TASK REQUIREMENTS: Only one stretch of the data below is wanted: the lines from the one with "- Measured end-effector" through the one with "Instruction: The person", repeated exactly.

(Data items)

● ● ●

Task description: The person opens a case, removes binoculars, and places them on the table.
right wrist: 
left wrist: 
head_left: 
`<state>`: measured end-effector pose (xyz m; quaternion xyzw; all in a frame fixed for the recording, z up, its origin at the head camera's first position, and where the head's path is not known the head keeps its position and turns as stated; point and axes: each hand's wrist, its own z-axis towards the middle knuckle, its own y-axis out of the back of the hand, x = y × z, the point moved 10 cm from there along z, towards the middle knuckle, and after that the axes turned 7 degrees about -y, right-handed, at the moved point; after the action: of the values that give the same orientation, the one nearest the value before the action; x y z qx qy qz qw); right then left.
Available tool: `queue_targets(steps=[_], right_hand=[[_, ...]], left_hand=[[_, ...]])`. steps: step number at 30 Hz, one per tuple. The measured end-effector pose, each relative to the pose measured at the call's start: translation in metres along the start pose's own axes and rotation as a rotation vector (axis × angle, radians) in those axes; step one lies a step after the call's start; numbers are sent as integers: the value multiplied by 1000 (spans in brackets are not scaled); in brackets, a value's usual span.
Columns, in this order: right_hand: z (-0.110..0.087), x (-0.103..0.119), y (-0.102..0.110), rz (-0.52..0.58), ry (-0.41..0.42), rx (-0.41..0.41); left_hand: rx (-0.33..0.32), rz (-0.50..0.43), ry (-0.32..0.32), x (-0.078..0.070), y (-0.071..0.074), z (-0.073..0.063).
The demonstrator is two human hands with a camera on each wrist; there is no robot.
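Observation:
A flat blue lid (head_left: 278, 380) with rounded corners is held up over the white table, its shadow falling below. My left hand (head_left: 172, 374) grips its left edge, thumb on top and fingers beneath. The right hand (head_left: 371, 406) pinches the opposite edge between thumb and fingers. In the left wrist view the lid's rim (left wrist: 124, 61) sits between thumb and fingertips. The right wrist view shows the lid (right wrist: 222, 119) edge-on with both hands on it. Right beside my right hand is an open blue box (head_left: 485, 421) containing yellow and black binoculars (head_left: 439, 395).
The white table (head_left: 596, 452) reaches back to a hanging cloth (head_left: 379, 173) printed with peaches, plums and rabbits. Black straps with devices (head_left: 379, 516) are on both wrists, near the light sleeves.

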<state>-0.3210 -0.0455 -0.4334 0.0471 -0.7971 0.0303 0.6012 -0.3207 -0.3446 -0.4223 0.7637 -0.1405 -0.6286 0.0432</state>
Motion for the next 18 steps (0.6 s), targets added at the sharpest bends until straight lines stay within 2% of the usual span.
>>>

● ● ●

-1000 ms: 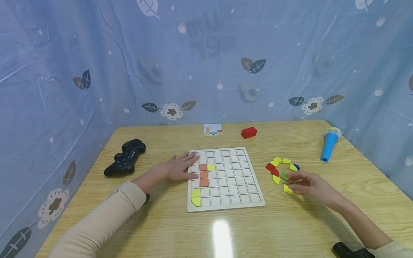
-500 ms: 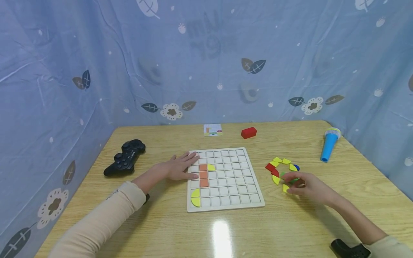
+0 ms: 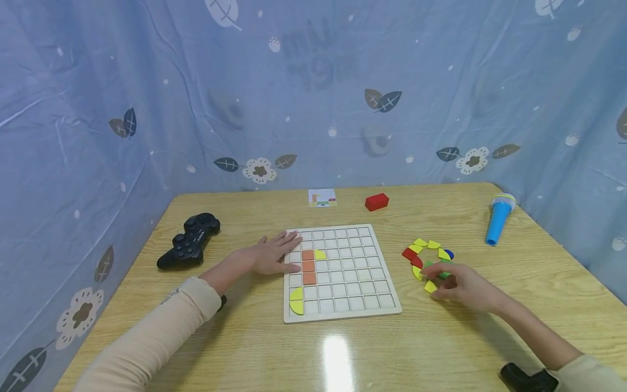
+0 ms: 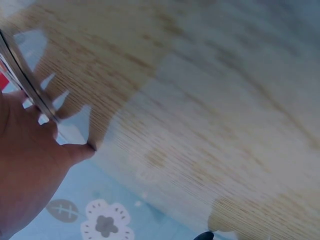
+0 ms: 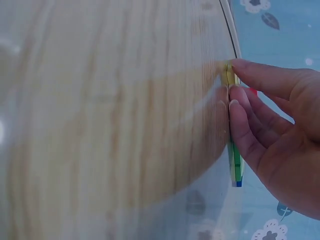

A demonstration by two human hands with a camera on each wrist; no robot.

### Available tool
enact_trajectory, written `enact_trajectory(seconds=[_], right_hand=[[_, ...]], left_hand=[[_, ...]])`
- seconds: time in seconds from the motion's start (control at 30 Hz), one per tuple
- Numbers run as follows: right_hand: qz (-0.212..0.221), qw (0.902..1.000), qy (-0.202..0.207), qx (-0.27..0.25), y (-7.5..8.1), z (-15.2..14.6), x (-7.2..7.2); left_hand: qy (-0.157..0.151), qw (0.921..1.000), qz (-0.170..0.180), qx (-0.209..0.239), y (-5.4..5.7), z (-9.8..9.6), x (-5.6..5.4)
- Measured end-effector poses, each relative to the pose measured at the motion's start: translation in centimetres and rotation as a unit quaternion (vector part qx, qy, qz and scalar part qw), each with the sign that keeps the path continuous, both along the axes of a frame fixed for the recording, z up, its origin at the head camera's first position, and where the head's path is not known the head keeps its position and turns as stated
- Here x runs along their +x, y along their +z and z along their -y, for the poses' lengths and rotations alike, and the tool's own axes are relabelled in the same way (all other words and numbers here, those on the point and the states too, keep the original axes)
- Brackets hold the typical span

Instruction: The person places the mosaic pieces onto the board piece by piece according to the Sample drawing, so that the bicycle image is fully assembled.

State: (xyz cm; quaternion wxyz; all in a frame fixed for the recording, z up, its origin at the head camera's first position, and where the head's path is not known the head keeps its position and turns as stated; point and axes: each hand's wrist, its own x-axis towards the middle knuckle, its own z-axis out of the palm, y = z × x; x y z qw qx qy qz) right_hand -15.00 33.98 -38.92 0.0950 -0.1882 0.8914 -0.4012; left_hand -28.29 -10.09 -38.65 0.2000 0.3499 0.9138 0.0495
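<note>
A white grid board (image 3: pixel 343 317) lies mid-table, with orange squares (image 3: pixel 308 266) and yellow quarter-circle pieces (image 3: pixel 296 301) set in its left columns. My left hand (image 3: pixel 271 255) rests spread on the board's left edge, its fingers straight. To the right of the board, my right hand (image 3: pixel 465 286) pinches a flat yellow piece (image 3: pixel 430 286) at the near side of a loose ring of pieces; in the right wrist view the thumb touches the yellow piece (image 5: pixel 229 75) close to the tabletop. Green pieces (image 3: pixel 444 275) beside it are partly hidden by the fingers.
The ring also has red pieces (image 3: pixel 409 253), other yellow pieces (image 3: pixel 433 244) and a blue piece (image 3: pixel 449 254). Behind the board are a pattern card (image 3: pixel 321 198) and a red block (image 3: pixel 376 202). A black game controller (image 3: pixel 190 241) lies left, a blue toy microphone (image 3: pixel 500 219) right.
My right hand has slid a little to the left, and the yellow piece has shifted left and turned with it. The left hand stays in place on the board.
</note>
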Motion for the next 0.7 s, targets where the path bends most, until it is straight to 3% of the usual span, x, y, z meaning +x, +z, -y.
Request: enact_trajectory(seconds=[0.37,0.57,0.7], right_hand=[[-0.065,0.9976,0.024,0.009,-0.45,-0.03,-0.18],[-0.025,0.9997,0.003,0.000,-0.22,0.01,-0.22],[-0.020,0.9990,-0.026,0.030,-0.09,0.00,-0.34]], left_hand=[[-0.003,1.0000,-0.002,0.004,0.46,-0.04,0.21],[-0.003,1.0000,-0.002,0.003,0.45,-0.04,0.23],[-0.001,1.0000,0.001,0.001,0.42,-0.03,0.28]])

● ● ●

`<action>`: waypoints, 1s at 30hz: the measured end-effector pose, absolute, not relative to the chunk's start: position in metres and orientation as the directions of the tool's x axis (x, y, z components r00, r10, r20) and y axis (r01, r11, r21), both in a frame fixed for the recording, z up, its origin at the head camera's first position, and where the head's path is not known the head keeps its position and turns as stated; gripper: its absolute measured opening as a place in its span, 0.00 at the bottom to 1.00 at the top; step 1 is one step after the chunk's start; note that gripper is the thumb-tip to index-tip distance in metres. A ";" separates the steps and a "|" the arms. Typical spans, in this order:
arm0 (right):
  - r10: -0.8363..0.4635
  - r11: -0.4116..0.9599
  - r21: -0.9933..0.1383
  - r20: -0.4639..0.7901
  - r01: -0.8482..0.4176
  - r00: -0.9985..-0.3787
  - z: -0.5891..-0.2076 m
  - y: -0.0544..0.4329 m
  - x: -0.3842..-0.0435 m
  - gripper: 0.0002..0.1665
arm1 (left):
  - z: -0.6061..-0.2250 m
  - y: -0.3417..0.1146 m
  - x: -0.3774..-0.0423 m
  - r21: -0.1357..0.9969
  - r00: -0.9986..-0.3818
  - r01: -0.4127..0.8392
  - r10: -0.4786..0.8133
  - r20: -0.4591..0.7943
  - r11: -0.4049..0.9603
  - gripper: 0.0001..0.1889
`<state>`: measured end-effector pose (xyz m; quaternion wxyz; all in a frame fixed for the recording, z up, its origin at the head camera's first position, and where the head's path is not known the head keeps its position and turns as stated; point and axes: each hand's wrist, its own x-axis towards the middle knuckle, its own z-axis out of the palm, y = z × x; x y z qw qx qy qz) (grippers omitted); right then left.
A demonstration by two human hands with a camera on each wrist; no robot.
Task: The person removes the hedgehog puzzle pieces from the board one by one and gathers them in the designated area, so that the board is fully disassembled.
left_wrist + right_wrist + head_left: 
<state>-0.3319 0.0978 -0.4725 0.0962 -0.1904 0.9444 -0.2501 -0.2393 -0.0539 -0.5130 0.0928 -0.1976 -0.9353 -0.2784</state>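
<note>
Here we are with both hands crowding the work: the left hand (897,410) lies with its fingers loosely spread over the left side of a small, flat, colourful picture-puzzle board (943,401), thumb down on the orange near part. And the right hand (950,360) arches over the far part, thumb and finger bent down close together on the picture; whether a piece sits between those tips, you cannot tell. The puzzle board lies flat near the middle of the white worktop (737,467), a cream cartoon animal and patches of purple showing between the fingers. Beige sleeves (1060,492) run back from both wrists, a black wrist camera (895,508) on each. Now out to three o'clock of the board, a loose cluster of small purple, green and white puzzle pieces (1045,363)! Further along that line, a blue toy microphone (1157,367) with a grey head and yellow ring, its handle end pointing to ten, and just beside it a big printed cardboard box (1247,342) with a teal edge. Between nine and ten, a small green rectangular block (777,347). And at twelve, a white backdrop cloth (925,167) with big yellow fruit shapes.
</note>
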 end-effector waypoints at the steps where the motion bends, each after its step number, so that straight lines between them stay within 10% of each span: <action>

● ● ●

RESULT FOR THIS EXERCISE:
- Measured end-effector poses, each relative to the pose measured at the motion's start: translation in centimetres and rotation as a unit quaternion (vector part qx, qy, qz and scalar part qw), each with the sign that keeps the path continuous, both along the axes of a frame fixed for the recording, z up, its origin at the head camera's first position, and where the head's path is not known the head keeps its position and turns as stated
- Here x runs along their +x, y along their +z and z along their -y, for the poses' lengths and rotations alike, and the tool's own axes are relabelled in the same way (all other words and numbers here, those on the point and the states too, keep the original axes)
- Brackets hold the typical span

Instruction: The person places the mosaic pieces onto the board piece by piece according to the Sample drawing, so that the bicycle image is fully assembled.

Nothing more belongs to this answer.